That country up there is strikingly beautiful, as we saw the first morning as we paddled around in the canoe we had rented from Trappers Lake Lodge. Trappers Lake is one of the bigger natural lakes in the state, located at elevation 9627 in the Flat Tops Wilderness. It's full of cutthroat trout, but a tough lake to fish! That first day I landed one very nice native Colorado River cutthroat out of the lake, and that was it. But we fished in the North Fork of the White, a little stream that flowed near camp mid-day. The trout weren't big there, but we caught plenty of fish, mostly small brookies. The trout were partial to little beadhead nymphs, fished upstream through the riffles. The North Fork in that area is hardly a river, just a little mountain meadow stream, with enough willing brookies to keep you busy whenever you're in the mood. And that was a good thing, because Trappers Lake was consistently tough throughout our stay, so most of our fishing was on the river. And we were able to find reaches of the river that had some much nicer cutthroat and brookies, it just took some hiking into a canyon a little further down the river. Most of our trout were caught on small nymphs, #16 Beadhead Pheasant Tails and Hare's Earsbeing the hot flies, with #18 Green Caddis Pupae nymphs working well too. We'd either fish them under a small Palsa Stick-on indicator, or suspended under a dry.

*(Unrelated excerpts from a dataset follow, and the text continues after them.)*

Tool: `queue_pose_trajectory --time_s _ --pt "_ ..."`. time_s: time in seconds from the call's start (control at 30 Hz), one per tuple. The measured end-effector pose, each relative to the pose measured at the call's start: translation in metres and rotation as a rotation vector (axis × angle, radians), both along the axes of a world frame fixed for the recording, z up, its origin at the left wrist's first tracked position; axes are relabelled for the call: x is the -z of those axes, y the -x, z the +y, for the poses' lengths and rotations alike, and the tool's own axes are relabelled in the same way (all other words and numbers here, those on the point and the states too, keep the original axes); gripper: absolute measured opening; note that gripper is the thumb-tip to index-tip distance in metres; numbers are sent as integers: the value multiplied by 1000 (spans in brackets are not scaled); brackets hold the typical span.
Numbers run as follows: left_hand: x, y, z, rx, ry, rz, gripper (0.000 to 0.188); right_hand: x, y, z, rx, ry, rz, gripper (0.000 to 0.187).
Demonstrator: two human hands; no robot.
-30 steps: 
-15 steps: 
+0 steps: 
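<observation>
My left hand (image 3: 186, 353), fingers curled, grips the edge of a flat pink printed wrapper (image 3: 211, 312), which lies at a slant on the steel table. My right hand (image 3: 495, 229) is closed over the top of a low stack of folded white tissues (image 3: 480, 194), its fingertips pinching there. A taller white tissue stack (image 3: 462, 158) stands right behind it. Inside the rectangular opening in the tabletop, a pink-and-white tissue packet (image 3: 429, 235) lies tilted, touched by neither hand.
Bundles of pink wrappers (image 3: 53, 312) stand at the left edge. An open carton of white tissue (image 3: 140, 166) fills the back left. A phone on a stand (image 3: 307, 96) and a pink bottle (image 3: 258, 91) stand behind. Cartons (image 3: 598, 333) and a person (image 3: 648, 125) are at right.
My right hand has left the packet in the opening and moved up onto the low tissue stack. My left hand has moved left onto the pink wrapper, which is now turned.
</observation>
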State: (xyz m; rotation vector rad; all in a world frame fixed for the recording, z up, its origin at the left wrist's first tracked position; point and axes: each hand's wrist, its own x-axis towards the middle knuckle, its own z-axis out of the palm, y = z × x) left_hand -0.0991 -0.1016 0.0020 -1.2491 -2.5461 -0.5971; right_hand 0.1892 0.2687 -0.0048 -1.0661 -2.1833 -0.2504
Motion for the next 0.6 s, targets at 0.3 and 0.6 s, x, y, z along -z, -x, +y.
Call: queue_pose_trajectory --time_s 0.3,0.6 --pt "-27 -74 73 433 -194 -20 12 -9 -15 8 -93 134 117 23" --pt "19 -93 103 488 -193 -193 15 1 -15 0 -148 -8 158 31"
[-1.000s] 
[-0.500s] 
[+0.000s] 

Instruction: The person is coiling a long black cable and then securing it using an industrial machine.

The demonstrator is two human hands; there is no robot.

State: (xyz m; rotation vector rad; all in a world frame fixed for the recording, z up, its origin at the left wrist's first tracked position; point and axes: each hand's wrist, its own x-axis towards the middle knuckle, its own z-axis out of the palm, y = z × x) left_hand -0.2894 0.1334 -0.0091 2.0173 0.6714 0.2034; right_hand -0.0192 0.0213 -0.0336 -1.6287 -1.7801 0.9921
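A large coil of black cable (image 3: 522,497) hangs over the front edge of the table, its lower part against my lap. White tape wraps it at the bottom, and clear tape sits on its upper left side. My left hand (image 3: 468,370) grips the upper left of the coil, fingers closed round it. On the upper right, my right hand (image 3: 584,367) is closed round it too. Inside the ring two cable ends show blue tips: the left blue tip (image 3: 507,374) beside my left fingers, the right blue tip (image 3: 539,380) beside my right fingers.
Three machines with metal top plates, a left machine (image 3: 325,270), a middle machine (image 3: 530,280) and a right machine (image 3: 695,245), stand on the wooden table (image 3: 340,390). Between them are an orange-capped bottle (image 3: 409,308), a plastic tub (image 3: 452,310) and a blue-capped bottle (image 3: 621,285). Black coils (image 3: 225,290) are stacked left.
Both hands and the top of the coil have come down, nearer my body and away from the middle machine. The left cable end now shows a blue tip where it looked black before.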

And speaking of dry fly fishing, that wasn't bad either. When you think of fly fishing for mountain cutthroat and brook trout, you probably think of big attractors dries. Not here! Dry fly fishing in that part of the Flat Tops mid-summer is a small fly game for the most part. #20 Black Gnats worked consistently well when the trout were rising to midges, which was the only significant hatch that we encountered up there. Midge hatches were prolific on both the slow meadow stretches of the streams and the lakes, and really got the trout rising. We did encounter one decent caddis hatch on the North Fork, where I managed to hook and lose on very nice cutthroat on an Elk Hair Caddis. But that was the exception, normally it was all about midges!

Besides fishing, we hiked a lot and made it to the top of an 11,000 +foot mountain- a real tough scramble but with a view that was worth it. It was an amazing trip in an amazing place. If you are interested in reading more about it and seeing some pictures of the scenery and fish, check out my blog post here.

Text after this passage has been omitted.